▶ _DATA_:
■ ■ ■

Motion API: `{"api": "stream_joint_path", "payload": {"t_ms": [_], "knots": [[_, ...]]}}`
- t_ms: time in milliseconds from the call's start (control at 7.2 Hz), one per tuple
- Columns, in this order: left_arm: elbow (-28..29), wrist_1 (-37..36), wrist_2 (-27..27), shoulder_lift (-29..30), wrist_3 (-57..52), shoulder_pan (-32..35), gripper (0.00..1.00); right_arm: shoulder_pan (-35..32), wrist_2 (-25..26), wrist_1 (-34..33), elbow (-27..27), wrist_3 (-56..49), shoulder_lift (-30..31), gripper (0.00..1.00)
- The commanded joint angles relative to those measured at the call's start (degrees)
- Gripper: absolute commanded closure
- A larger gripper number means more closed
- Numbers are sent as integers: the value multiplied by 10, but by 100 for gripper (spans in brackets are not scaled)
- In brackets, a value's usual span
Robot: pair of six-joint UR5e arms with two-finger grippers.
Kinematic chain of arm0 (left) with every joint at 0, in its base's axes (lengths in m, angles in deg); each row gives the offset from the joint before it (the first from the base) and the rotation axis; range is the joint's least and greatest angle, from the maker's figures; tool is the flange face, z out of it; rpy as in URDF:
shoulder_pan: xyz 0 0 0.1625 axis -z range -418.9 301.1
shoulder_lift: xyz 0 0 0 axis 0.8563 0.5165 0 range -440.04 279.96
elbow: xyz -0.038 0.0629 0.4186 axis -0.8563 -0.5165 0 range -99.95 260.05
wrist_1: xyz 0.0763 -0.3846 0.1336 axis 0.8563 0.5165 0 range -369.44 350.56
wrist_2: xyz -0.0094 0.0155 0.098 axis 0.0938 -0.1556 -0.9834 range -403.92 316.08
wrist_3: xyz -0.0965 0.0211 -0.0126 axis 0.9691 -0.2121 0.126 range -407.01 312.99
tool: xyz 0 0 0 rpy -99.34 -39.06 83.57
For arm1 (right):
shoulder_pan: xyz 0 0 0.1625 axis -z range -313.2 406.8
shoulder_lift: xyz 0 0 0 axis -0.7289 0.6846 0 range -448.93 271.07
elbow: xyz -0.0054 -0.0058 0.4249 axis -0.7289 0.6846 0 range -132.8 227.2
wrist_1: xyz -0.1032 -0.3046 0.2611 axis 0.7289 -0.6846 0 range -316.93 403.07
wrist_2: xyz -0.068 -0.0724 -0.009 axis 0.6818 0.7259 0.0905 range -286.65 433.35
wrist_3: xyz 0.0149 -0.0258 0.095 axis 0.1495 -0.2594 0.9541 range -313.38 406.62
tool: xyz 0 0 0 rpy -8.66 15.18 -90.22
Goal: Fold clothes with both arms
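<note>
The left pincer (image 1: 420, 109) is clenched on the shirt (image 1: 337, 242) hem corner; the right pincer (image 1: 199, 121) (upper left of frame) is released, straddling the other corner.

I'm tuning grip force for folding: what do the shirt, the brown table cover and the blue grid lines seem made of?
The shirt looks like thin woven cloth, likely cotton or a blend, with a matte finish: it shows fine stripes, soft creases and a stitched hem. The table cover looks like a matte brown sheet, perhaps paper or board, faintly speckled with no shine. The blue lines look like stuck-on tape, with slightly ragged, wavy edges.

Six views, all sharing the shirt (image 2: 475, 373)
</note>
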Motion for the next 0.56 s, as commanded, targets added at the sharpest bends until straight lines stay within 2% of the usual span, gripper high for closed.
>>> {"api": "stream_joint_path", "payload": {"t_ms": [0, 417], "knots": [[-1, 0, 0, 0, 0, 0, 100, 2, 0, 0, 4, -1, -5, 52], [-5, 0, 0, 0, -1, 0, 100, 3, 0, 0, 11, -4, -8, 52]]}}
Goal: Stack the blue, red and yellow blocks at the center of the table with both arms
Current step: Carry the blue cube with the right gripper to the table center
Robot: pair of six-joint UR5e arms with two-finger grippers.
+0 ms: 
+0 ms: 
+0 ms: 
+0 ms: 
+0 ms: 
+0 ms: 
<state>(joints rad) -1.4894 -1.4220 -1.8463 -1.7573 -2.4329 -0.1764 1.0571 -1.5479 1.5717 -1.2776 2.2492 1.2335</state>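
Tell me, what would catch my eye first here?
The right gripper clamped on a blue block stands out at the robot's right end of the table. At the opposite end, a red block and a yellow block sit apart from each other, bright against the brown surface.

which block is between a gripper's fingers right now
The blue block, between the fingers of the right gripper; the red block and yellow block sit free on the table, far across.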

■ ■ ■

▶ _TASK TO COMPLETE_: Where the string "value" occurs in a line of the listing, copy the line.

▶ _WRITTEN REPLY_:
- Numbers are sent as integers: the value multiplied by 10, but by 100 for gripper (spans in brackets are not scaled)
- In brackets, a value's usual span

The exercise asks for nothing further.